Global food commodity markets entered 2026 on a relatively stable footing, supported by ample grain and edible oil supplies. However, escalating conflict in the Middle East has disrupted that stability, introducing new volatility into food trade and input markets. The World Bank Group’s April 2026 Commodity Markets Outlook projects a 2.5 percent increase in the global food commodity price index this year, but risks are firmly tilted to the upside. The emergence of El Niño conditions, rising energy and fertilizer costs, growing biofuel demand, and potential trade restrictions could all push food prices significantly above current projections.
Stronger or more prolonged El Niño than expected
El Niño weather conditions have emerged and are expected to intensify to moderate or strong levels during the Northern Hemisphere fall, according to the U.S. National Oceanic and Atmospheric Administration. Forecasters estimate nearly a two-thirds probability that El Niño will reach a very strong intensity by November-December. For agricultural markets, the critical question is how strong El Niño becomes. Typically, El Niño brings prolonged drought to Southeast Asia and drier conditions across parts of Australia, northern Brazil, southern Africa, and South Asia—key producing regions for grains, sugarcane, and oilseeds. With agricultural markets already facing conflict-related cost pressures, a stronger or more persistent El Niño could disrupt multiple crop belts simultaneously and push food prices well above current projections.

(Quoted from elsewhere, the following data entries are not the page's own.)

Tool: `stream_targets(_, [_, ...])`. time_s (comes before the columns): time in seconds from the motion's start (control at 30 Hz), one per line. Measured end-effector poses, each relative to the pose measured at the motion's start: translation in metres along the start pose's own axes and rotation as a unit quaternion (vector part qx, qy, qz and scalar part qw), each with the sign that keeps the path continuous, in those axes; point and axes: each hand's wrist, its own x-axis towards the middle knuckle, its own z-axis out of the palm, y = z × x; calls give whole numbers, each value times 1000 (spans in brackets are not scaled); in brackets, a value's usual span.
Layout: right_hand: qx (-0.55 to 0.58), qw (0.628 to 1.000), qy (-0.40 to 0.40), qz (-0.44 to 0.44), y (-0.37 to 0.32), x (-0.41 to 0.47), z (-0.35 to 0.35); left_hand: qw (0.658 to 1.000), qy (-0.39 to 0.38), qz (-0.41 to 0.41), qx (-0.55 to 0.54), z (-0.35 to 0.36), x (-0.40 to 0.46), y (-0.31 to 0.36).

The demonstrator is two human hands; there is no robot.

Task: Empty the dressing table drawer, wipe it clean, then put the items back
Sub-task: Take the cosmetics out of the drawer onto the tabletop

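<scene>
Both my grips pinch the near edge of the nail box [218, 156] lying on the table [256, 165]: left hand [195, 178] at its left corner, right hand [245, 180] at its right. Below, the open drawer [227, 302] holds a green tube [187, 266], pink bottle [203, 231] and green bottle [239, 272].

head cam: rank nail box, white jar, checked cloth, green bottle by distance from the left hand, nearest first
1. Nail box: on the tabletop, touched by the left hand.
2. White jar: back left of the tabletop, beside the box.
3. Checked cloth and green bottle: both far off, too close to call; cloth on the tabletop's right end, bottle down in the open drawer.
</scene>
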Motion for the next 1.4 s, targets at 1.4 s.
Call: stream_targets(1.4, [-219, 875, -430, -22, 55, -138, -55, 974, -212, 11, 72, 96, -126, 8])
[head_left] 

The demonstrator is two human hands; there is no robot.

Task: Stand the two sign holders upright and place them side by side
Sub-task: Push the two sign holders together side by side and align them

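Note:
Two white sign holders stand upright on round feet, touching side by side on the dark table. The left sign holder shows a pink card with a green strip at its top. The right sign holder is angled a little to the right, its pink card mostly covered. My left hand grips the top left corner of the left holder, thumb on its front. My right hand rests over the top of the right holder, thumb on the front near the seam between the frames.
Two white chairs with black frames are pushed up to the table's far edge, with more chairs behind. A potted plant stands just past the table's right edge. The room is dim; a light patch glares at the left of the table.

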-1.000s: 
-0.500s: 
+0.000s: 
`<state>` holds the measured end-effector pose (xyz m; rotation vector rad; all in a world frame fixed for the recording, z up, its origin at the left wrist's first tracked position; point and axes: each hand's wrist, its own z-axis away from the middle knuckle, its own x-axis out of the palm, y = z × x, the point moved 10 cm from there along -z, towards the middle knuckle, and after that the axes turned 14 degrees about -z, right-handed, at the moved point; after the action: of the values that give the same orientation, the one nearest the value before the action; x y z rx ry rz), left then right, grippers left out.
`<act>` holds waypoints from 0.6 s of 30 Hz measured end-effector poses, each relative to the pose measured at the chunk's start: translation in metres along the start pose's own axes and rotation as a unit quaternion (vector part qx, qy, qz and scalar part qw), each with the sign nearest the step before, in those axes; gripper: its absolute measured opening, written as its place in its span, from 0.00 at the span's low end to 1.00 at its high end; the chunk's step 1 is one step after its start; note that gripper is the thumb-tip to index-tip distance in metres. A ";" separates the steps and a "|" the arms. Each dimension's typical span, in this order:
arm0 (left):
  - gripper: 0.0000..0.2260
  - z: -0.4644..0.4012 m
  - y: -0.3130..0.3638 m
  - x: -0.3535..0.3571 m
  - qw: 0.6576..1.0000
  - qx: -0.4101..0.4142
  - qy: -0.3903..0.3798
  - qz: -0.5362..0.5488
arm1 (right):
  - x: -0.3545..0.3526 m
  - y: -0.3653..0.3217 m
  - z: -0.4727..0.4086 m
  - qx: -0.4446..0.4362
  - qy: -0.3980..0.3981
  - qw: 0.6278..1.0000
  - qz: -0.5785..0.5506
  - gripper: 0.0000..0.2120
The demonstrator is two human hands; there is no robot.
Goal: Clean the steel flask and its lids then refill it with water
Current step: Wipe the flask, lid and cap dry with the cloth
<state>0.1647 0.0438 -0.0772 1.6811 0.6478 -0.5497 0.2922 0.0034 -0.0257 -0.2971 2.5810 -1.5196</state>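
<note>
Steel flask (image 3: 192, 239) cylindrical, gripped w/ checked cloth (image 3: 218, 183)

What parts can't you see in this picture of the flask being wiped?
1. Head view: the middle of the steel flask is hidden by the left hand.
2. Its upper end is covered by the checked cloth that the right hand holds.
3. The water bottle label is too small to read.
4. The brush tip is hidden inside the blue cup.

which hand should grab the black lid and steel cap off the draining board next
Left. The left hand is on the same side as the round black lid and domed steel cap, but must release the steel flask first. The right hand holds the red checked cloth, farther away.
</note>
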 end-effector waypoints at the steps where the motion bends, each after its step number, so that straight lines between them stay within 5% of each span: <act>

Higher-than-expected input costs
The closure of the Strait of Hormuz has disrupted global energy supplies, including fertilizers—especially urea and phosphate, two of the most widely used fertilizer products—and liquefied natural gas (LNG), pushing prices to their highest levels since 2022. Both are critical agricultural inputs: fertilizers directly, and natural gas as a key feedstock for nitrogen fertilizers. As a result, input prices have surged. The Commodity Markets Outlook baseline assumes that Middle East–related supply disruptions ease in the third quarter of 2026, limiting the severity and duration of supply constraints. The interim peace agreement between the United States and the Islamic Republic of Iran reported this week, which includes the reopening of the Strait of Hormuz, is broadly consistent with this assumption. However, if the disruptions persist, fertilizer and natural gas prices could rise far above current forecasts, creating significant upside risks to agricultural prices. In the near term, these risks typically manifest through higher production costs. Over the longer term, elevated fertilizer prices could lead farmers to use less fertilizer or shift toward crops that require less of it, lowering yields, tightening food supplies, and putting further upward pressure on prices.

Biofuel demand
Higher crude oil prices have already increased the attractiveness of biofuels. This matters for food markets because the crops used to produce biofuels are the same ones that feed people, meaning higher energy prices can spill over into higher food prices. The World Bank Group’s oils and meals price index rose 11 percent in the three months since the conflict began, partly reflecting strong demand for biodiesel. Government policies are reinforcing this trend: several major economies have recently raised their blending mandates, which are rules requiring that a minimum share of biofuel be mixed into conventional fuel supplies. Indonesia is set to raise its mandatory biodiesel blend to 50 percent on July 1, Thailand has increased its blend from 5 percent to 7 percent, and the United States has raised the required volume of biomass-based diesel to 5.4 billion gallons in 2026 (from 3.4 billion in 2025) and 5.7 billion gallons in 2027. If high energy prices persist—or rise further should the conflict continue—prices of key biofuel feedstocks are likely to strengthen as well, particularly maize and sugar used for ethanol, and edible oils used for biodiesel. The impact could be felt most quickly in the sugar market, where mills, particularly in Brazil, can readily switch production between sugar and ethanol.

Export restrictions could amplify price swings
When food prices surge, governments often respond with export restrictions aimed at protecting domestic consumers. While these measures may provide short-term relief at home, they also constrain global supplies, heighten market volatility, and push international prices even higher. During the food price crises of 2008 and 2022, successive export bans on grains and edible oils amplified global price spikes and exacerbated food insecurity in import-dependent economies. With energy costs, fertilizer prices, and weather-related shocks all posing simultaneous risks, the threat of renewed trade restrictions is particularly acute. Low-income countries that rely heavily on food imports would be especially vulnerable.
The bottom line
Baseline projections point to only modest food price increases in 2026—an outcome that is relatively contained given the scale of the Middle East shock. Overall, however, risks are firmly tilted to the upside: a prolonged conflict, stronger biofuel demand, a more intense El Niño, or renewed export restrictions—alone or in combination—could push food commodity prices well above current projections, with the heaviest burden falling on the world’s most food-insecure populations.
Over the longer term, policy responses and biofuel demand could prove even more consequential. The recent conflict follows a series of disruptions that have reshaped commodity markets, including the COVID-19 pandemic, Russia’s invasion of Ukraine, and trade wars. Taken together, these shocks are likely to reinforce inward-looking policy shifts, with governments placing greater emphasis on energy and food self-sufficiency, strategic reserves, and supply security.